──────── Data ────────
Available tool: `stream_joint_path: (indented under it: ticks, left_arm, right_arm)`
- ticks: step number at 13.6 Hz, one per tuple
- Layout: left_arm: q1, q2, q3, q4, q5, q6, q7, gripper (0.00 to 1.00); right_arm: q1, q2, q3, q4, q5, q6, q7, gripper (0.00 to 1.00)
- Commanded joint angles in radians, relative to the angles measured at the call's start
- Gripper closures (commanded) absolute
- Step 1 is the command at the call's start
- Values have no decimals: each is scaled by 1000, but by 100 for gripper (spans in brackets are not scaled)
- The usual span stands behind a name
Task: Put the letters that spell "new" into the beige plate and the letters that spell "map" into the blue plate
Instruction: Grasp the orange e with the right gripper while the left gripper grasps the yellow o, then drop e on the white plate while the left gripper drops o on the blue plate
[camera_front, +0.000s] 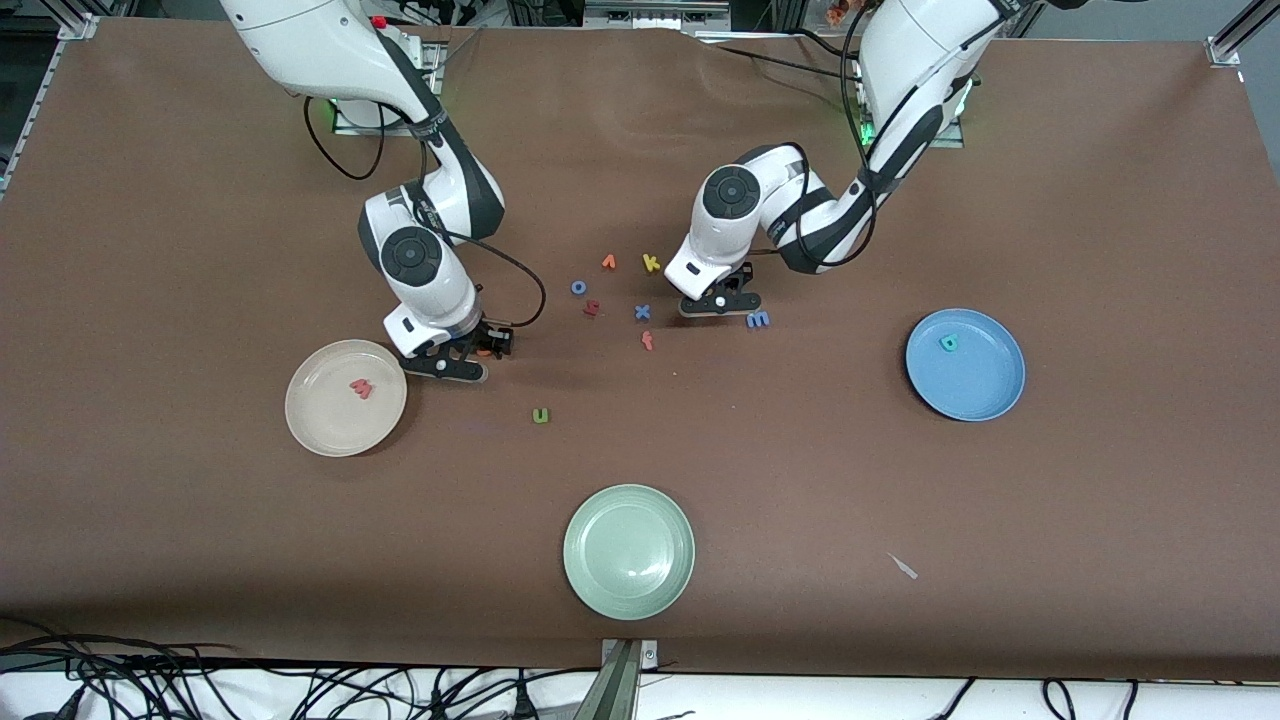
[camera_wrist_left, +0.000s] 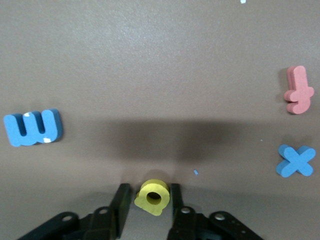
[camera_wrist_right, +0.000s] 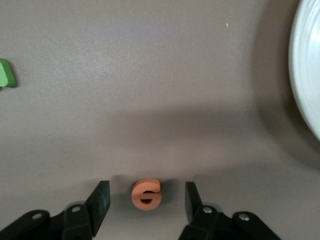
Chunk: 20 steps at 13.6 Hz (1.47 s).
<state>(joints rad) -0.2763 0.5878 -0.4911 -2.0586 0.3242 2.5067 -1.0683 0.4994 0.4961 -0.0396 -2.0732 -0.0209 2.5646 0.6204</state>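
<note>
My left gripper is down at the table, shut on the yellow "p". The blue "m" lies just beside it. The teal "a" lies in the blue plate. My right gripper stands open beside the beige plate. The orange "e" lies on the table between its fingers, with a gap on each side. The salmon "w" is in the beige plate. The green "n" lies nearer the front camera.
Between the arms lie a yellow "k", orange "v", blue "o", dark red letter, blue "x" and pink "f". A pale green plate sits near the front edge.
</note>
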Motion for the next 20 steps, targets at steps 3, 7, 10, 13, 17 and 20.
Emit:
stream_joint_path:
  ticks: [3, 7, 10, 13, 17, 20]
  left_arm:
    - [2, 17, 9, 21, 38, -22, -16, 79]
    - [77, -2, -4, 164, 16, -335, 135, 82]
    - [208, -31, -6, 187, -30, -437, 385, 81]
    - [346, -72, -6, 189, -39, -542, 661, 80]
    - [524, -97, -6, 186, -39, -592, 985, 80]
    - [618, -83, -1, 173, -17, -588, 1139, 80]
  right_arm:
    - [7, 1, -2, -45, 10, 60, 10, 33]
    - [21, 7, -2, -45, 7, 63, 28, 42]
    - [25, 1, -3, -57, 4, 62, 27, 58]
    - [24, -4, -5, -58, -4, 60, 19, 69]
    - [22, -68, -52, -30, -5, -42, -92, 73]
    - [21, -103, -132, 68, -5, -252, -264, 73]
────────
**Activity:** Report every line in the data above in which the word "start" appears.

**Answer to this exercise:**
- Commanded joint angles in radians, relative to the angles measured at the call's start
- Step 1 is the command at the call's start

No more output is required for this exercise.